June 13, 2005
The Spurs won again last night, overcoming the usual psychological difficulties:
"It gets more difficult after a win to come back and understand how that subconscious sort of complacency can set in," said Spurs coach Gregg Popovich. "You can't allow that to happen. You have to keep an appropriate fear of your opponent so that complacency will dissipate as soon as possible."This feels right, but I was kind of surprised the article doesn't bother to do some kind of statistical verification of the claim -- surely Marc Stein has this kind of information at their fingertips, and even if he doesn't, it can't be that hard to obtain. (While he's at it, I'd be interested to know whether the closeness of a loss affects the loser's chances of winning the next game, my hunch being that there should be a significant letdown effect after close losses.)
One of the most incredible things about sports journalism is the facility with which it wield these kinds of basic frequency statistics -- even if all it means is that they have a staff of researchers working behind them.

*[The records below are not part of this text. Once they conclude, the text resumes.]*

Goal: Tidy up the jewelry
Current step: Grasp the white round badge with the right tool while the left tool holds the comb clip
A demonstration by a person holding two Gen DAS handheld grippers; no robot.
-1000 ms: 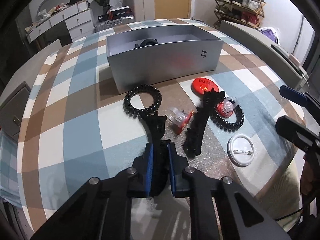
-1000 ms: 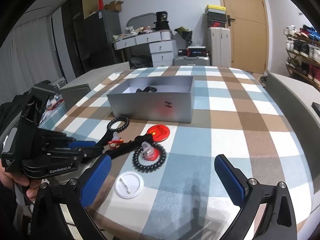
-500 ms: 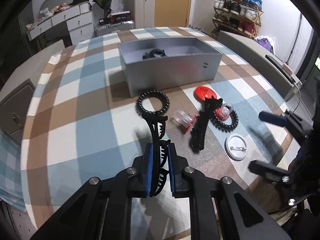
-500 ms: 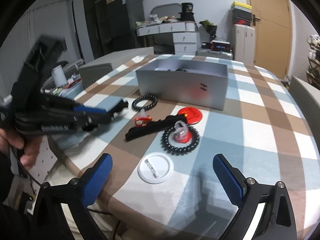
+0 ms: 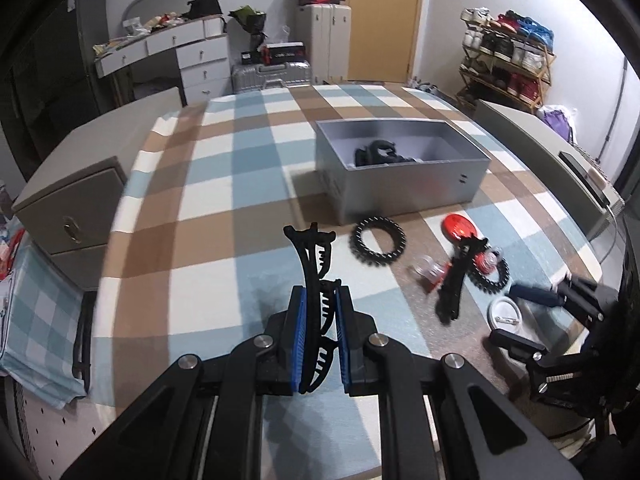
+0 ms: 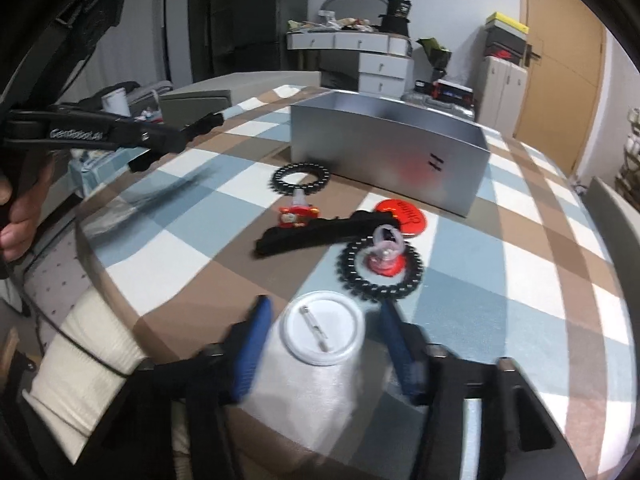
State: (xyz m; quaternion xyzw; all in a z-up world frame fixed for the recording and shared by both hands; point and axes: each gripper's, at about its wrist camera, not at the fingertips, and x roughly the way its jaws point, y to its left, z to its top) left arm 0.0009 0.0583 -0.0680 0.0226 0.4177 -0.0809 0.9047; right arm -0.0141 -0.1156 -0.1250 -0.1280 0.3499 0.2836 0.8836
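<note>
Left gripper (image 5: 319,334): pinching the black hair claw (image 5: 315,280), held upright, clear above the tabletop (image 5: 208,216).
Right gripper (image 6: 326,350): spread, straddling the white pin badge (image 6: 323,335) near the tabletop edge.
Grey box (image 5: 404,178): ahead and right, open-topped, dark pieces already inside.
Advice: carry the claw above the box wall before releasing; keep the right gripper level around the flat badge.

This was a lived-in home room: a checked tablecloth (image 5: 240,184) covered the table, white drawers (image 5: 200,60) stood heaped with clutter, suitcases (image 5: 272,74) sat beside a wooden door (image 5: 384,20), and a shoe rack (image 5: 508,60) lined the wall.
</note>
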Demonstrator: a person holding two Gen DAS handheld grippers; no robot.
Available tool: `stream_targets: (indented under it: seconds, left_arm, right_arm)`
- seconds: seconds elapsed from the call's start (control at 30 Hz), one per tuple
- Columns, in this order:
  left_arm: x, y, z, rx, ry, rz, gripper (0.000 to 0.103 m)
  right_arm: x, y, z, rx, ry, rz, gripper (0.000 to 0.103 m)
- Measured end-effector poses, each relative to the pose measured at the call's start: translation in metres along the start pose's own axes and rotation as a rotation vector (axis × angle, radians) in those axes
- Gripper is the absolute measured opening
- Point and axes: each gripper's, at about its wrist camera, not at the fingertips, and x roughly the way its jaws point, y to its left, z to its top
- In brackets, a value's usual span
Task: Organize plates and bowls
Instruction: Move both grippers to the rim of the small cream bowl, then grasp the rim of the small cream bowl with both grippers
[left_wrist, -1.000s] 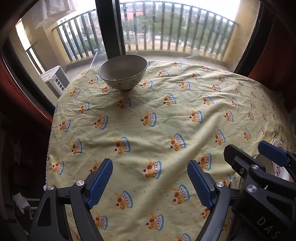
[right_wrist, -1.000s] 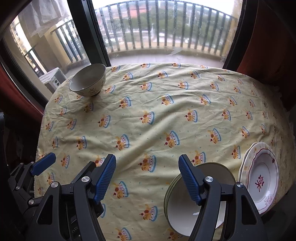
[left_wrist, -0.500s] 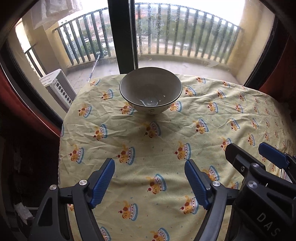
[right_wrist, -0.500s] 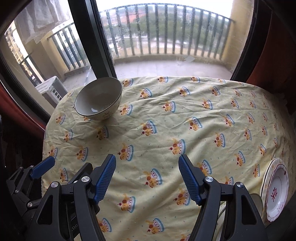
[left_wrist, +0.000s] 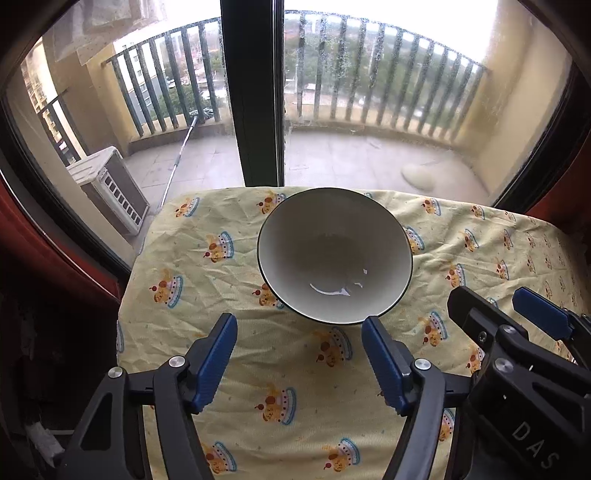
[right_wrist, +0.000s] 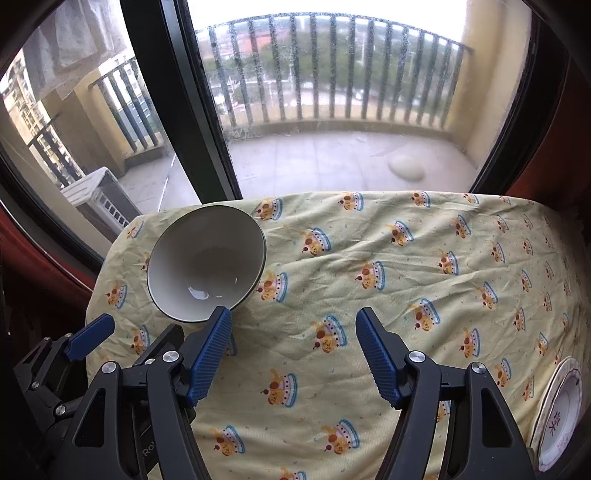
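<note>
A white bowl with a dark rim stands upright and empty at the table's far left corner; it also shows in the right wrist view. My left gripper is open and empty, just short of the bowl's near rim, its right fingertip almost at the rim. My right gripper is open and empty, to the right of the bowl, its left fingertip near the rim. A white plate with a red mark lies at the table's near right edge.
The table wears a yellow cloth with crown prints. Its far edge meets a window with a dark frame post; a balcony lies behind. The table's left edge drops off close beside the bowl.
Both grippers have moved forward and left toward the bowl, which now looks much larger. The stacked bowls at the near right have left the right wrist view.
</note>
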Motion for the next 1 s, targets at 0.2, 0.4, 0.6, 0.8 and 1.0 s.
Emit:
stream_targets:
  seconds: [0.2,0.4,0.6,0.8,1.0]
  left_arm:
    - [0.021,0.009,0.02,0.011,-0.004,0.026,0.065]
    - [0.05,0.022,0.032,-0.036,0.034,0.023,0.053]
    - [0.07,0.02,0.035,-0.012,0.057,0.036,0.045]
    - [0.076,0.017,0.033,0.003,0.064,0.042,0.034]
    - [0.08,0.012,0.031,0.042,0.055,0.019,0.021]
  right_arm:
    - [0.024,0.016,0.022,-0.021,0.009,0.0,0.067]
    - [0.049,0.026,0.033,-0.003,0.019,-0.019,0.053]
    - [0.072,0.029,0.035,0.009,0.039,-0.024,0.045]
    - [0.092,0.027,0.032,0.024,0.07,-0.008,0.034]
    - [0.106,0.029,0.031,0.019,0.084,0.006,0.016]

Coaching, by contrast, has a certain mystique, one that outwardly stresses the psychological over the scientific, even if real analytical precision is actually required to go out and win championships. Maybe this is why Stein meant for Popovich's words to stand as wisdom rather than as verifiable claim, even though verifying it would be a cinch.

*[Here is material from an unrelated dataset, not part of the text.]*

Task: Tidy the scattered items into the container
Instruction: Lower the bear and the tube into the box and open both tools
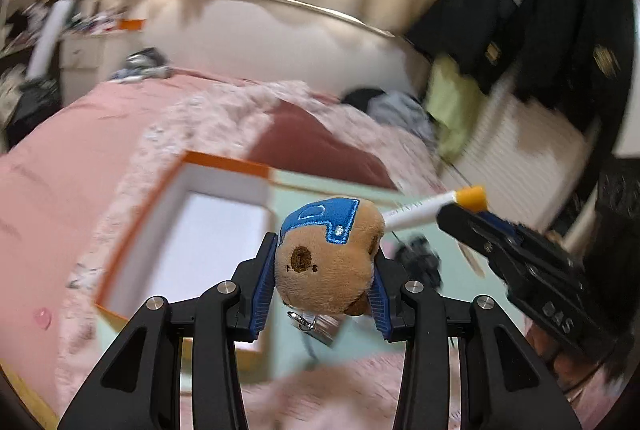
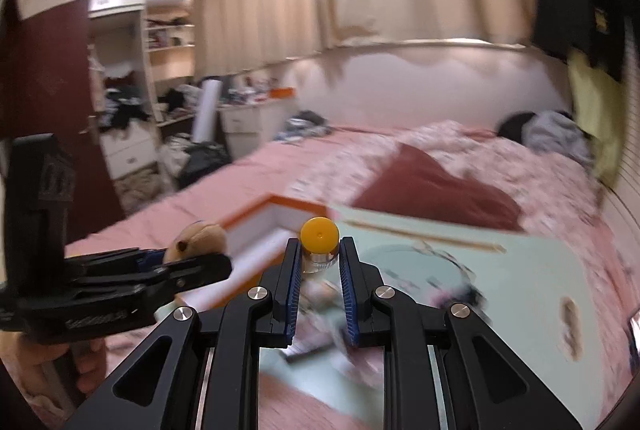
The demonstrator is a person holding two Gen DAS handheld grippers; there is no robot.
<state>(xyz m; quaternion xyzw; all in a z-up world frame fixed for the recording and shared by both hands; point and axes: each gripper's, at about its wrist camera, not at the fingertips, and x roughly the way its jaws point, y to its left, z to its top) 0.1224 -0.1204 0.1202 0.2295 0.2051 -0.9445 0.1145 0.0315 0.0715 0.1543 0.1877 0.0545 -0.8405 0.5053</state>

Yeah, a lot of what passes for conventional wisdom in sports tends to break down you consider actual facts and precedents. But without knowing for sure, I'd say that your hunch about a "close loss" effect on the next game is probably correct.

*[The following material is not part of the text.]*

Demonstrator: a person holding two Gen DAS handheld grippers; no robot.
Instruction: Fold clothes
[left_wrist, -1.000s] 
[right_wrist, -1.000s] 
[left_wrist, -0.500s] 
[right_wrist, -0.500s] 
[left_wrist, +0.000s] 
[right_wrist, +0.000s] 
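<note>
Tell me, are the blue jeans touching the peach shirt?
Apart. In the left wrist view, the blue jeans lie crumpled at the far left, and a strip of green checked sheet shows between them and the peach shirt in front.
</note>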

I think the key to the complacency in the comment relates to the playing of consecutive games against the same team. The development of the notion "we are better, they can't beat us". This conjunction does not occur often during the regular season, once or twice per team per season. I would suspect that over the entire NBA the happenstance of winning or losing after winning probably approaches 50% since the record of the entire NBA is 1230 to 1230. The occurence of consecutive games most often appears in the playoffs. Right now the Spurs are .500 after a win however the home court advantage is 1.000. On the point of a close loss, I think it could be argued many ways. The 30 point loss could be so devastating to be irrecoverable and the close loss could be the challenge (one more loose ball, one less turnover, one more rebound). Just my musings.
Yeah, obviously you can paint a picture that describes just about any reaction, which is why I was asking for some statistical firepower. I do feel pretty strongly about that hunch though, just from my experience with watching NBA playoff series... most NBA teams that are good enough to get in the playoffs get fired up after being blown out.